_What to produce:_ Would you retype the whole listing verbatim, keeping pictures out of it?

-- Opening Marker --

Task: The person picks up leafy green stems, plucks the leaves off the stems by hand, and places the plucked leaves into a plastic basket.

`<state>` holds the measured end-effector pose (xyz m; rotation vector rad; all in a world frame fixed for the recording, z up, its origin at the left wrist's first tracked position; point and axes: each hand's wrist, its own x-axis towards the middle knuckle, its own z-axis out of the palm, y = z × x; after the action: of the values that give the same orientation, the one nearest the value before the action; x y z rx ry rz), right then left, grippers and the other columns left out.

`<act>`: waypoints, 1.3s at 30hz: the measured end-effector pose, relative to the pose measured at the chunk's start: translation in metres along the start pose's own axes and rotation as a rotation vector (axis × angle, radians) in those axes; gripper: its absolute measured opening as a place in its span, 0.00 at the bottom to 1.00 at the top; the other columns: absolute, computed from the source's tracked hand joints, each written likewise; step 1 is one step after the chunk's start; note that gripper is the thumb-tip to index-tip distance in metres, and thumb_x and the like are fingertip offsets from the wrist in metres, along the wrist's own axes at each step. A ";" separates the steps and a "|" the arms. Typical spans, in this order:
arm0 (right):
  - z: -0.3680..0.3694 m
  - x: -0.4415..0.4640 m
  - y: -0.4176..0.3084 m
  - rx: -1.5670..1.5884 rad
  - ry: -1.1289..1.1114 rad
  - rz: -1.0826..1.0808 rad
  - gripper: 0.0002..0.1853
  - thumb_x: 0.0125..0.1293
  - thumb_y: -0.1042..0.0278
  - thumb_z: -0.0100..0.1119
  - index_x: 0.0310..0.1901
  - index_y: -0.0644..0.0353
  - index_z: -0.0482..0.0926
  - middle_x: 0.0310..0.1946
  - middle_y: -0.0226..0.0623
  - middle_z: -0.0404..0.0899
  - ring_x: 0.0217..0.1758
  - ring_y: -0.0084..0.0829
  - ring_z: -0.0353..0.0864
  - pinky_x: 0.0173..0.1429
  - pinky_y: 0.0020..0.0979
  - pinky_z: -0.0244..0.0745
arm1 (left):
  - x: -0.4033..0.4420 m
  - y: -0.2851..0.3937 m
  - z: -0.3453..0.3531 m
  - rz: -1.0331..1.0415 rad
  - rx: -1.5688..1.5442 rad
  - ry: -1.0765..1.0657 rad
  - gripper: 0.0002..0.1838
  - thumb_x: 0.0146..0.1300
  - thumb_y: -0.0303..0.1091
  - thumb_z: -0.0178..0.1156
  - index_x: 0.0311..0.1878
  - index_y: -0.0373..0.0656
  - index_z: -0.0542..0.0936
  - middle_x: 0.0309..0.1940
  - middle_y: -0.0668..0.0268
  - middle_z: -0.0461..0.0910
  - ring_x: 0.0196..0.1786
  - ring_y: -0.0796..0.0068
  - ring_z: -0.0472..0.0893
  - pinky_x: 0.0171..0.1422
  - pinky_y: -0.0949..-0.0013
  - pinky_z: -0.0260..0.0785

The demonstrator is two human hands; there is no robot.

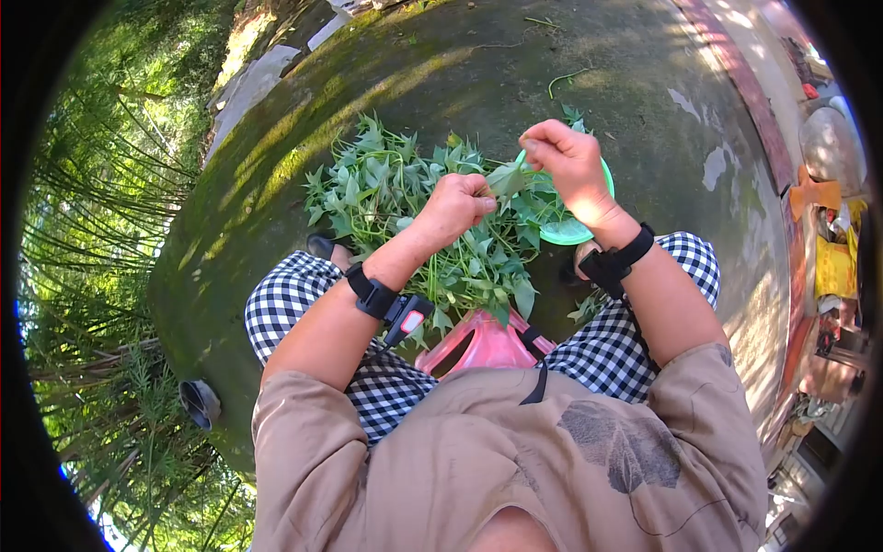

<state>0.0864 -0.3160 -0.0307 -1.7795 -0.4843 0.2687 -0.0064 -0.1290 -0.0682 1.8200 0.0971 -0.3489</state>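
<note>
A big heap of leafy green stems [377, 179], looking like sweet potato vines, lies on the ground between my feet. Over the heap my left hand [455, 207] is closed in a pinch at a leafy stem [506, 179], whose leaf spreads toward the other hand. My right hand [570, 170] is raised above a light green plastic basket [563, 233], thumb and forefinger pinched together. Whatever is between those fingertips is too small to make out. More leaves lie in the basket, partly hidden by my right hand and forearm.
Beneath me is a pink plastic stool [478, 342]. Mossy concrete [644, 120] surrounds the heap, with a loose stem [566, 81] beyond it. Bushes [110, 184] border the left side, near a dark pot [200, 403]. Assorted household items, including a yellow bag [832, 267], stand far right.
</note>
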 end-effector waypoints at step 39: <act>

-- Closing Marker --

_Output below:_
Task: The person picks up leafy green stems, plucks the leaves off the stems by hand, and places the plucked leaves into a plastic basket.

`<state>` holds the measured end-effector pose (xyz m; rotation vector rad; all in a world frame fixed for the recording, z up, its origin at the left wrist's first tracked position; point and axes: each hand's wrist, its own x-axis towards the middle knuckle, its own z-axis out of the palm, y = z × x; after the action: of the values that give the same orientation, the one nearest the value before the action; x y z rx ry rz), right then left, grippers and the other columns left out.

`<act>`: waypoints, 1.3s at 30hz: the measured end-effector pose, relative to the pose measured at the chunk's start: translation in metres along the start pose's own axes and rotation as a rotation vector (axis × angle, radians) in those axes; gripper: its absolute measured opening as a place in its span, 0.00 at the bottom to 1.00 at the top; the other columns: absolute, computed from the source's tracked hand joints, each written likewise; step 1 is one step after the chunk's start; note that gripper is the thumb-tip to index-tip distance in metres, and thumb_x and the like are fingertip offsets from the wrist in metres, along the wrist's own axes at each step. A ";" separates the steps and a "|" the arms. Typical spans, in this order:
arm0 (right):
  - z: -0.3680..0.3694 m
  - x: -0.4415..0.4640 m
  - y: -0.4176..0.3084 m
  - rx: -1.5670..1.5884 rad
  - ry: -1.1289..1.1114 rad
  - rz: -1.0826..1.0808 rad
  - gripper: 0.0002..0.1853
  - thumb_x: 0.0125..0.1293
  - thumb_y: -0.1042..0.0278
  - thumb_z: -0.0100..0.1119
  - index_x: 0.0310..0.1901
  - index_y: -0.0644..0.0353
  - index_z: -0.0482..0.0926
  - middle_x: 0.0310..0.1946
  - middle_y: -0.0226..0.0623
  - middle_z: -0.0404..0.0899
  - ring_x: 0.0217..0.1758
  - ring_y: -0.0084..0.0829
  - ring_z: -0.0353..0.0864
  - pinky_x: 0.0173..0.1429
  - pinky_y: 0.0020..0.0979
  - pinky_z: -0.0244..0.0745
arm1 (left):
  - x: -0.4033..0.4420 m
  - y: -0.2851..0.3937 m
  - z: -0.3453..0.3531 m
  - rz: -1.0331..1.0415 rad
  - rx: -1.5688..1.5442 rad
  - ry: -1.0765..1.0657 rad
  - gripper: 0.0002..0.1838
  - thumb_x: 0.0146..0.1300
  - thumb_y: -0.0303..0.1091
  - thumb_z: -0.0178..0.1156
  - index_x: 0.0311..0.1878
  - index_y: -0.0373..0.0656
  - index_z: -0.0542..0.0936
  - middle_x: 0.0309..0.1940
  - middle_y: -0.0668..0.0268
  - middle_z: -0.0461..0.0910
  - ring_x: 0.0196..0.1786
  - ring_y: -0.0796..0.0068
  - ring_z: -0.0472..0.0893
  - pinky_x: 0.0171..0.1422
  - pinky_y: -0.0949..-0.0013
  - pinky_z: -0.0260..0.0785

The demonstrator is two human hands; there is no robot.


<state>0.0864 -0.3160 -0.0307 -1.7795 -0.4843 0.2687 -0.0064 -0.1290 -0.0682 1.8200 0.0971 -0.3489</state>
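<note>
A big heap of leafy green stems [377, 179], looking like sweet potato vines, lies on the ground between my feet. Over the heap my left hand [455, 207] is closed in a pinch at a leafy stem [506, 179], whose leaf spreads toward the other hand. My right hand [570, 170] is raised above a light green plastic basket [563, 233], thumb and forefinger pinched together. Whatever is between those fingertips is too small to make out. More leaves lie in the basket, partly hidden by my right hand and forearm.
Beneath me is a pink plastic stool [478, 342]. Mossy concrete [644, 120] surrounds the heap, with a loose stem [566, 81] beyond it. Bushes [110, 184] border the left side, near a dark pot [200, 403]. Assorted household items, including a yellow bag [832, 267], stand far right.
</note>
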 end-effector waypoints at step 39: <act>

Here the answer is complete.